Stuff and Dough
Discover the film that kicked off the Romanian New Wave
When Cristi Puiu's The Death of Mr. Lazarescu won the Prix un Certain Regard at Cannes in 2005, international critics began to take notice of the exciting realist cinema emerging from Romania. Many felt this ‘Romanian New Wave’ was a flash-in-the-pan, critic driven movement but it shows little sign of slowing down ten years later, thanks to the continued festival success of Puiu and his peers like Cristian Mungiu and Corneliu Porumboiu. Thanks to Second Run DVD, UK audiences are now able to get hold of the film that kicked this wave off, Puiu’s unreleased debut, Stuff and Dough, a Hitchcockian road movie about life in post-Ceaușescu Romania.
The ‘stuff’ of the title is a mysterious bag of prescription drugs; the ‘dough’ is the two thousand US dollars Ovidiu (Alexandru Papadopol) is promised if he delivers the goods to a local gangster in Bucharest. Accompanied by two of his friends, Ovidiu soon finds his car being tailed by a red SUV and quickly realises he might have bitten off more than he can chew. Like so many contemporary Romanian films, Stuff and Dough adheres to an austere realist aesthetic, with Puiu’s handheld camera lurking in the back of Ovidiu’s van like an extra passenger, sharing in their boredom, annoyance and eventually their fear and trepidation.

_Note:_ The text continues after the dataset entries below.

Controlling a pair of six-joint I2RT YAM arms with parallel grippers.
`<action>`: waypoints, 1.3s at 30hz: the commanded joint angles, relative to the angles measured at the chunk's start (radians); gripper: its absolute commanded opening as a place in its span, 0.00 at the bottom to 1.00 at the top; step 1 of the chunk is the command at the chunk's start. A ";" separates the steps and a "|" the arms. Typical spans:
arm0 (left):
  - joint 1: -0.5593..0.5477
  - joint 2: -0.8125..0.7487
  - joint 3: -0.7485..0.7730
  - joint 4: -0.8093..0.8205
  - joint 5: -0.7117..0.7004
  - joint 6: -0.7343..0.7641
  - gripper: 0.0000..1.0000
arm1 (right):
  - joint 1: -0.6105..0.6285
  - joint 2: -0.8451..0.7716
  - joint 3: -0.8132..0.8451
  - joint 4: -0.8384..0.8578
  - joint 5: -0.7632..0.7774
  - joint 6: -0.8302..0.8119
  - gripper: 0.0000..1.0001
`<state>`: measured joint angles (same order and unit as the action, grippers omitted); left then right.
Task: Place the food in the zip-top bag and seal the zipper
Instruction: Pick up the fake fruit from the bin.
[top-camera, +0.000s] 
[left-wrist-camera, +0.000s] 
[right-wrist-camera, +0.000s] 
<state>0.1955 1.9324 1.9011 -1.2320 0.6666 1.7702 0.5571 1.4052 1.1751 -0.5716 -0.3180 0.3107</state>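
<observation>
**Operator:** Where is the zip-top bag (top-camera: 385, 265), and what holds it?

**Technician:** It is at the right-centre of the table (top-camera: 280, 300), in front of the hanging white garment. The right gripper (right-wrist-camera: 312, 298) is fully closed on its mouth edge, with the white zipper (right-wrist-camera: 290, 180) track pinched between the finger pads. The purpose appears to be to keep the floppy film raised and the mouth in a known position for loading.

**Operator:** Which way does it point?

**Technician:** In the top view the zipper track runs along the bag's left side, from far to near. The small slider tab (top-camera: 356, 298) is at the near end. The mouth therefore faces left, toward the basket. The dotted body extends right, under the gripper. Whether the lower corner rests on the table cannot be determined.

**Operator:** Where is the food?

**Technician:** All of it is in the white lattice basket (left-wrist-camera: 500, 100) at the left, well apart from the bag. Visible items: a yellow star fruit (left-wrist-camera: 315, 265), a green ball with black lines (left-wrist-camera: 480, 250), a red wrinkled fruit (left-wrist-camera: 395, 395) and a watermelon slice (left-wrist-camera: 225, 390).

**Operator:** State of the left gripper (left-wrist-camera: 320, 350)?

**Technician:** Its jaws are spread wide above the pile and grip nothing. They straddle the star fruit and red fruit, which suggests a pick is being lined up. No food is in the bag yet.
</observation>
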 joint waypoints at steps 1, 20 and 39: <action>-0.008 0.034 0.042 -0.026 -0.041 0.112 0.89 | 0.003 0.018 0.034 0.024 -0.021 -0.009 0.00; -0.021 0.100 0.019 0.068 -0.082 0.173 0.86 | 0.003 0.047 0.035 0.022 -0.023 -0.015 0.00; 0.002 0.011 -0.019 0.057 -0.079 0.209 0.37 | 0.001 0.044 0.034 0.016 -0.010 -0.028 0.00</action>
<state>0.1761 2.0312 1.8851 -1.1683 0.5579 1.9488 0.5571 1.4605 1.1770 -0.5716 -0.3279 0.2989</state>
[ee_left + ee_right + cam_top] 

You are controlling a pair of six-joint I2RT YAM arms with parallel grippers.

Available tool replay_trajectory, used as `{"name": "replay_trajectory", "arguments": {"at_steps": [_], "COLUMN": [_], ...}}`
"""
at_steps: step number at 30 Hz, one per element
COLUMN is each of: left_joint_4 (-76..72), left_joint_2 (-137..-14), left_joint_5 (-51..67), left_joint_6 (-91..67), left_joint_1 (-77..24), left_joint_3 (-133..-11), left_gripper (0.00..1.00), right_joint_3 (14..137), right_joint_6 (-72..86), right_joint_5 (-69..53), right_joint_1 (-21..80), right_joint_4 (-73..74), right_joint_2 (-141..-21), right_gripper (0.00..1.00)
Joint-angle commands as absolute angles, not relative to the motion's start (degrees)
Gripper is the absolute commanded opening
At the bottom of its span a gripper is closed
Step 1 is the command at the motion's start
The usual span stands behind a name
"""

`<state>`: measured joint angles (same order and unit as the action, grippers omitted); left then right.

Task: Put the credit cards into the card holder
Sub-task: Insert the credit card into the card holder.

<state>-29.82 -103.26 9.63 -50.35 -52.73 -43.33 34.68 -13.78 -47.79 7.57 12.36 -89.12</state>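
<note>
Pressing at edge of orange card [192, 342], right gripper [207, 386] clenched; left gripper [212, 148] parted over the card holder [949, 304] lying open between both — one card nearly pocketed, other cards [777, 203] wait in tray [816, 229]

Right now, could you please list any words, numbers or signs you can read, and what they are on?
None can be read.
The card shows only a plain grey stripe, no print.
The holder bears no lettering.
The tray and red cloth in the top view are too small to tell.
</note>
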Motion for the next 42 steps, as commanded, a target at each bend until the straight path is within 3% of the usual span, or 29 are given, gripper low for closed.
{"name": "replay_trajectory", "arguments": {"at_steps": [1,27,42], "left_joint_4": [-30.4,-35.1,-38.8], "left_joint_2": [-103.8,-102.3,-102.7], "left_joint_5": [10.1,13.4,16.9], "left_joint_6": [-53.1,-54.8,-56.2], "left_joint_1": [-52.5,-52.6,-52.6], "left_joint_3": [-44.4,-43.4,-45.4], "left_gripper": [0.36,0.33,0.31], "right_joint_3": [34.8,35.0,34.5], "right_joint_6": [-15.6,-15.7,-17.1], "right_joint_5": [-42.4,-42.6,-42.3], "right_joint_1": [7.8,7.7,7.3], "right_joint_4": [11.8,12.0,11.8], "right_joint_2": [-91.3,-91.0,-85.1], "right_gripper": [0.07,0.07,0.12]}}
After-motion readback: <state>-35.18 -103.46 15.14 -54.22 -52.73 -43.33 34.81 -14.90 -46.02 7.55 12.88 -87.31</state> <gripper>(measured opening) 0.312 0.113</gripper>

Puiu is a honed observer of human behaviour and understands how the constant threat of violence in a post-communist state unaccustomed to the competitiveness of a market economy can work as a dramatic catalyst. However, he ratchets up the anxiety further by giving little explanation for the violence Ovidiu encounters. Stuff and Dough is a slender and restrained film, yet this austerity masks a finely tuned script about the difficulties of navigating between corruption and survival when individual aspiration is put above all else.
Extras
As well as the HD restoration of Puiu’s debut, this disc also includes his 2004 award-winning short Cigarettes and Coffee. An inversion of Jim Jarmusch’s 2003 film of the same name, where the joys and addictions of life are ruminated upon, Puiu’s series of vignettes is about generational incommunicability and shifting values of post-Ceaușescu Romania. This release also includes an exclusive interview with Puiu by Second Run founder Mehelli Modi, and a booklet featuring a fascinating essay about Puiu’s work by film critic Carmen Gray examining what sets it apart from his Romanian New Wave compatriots.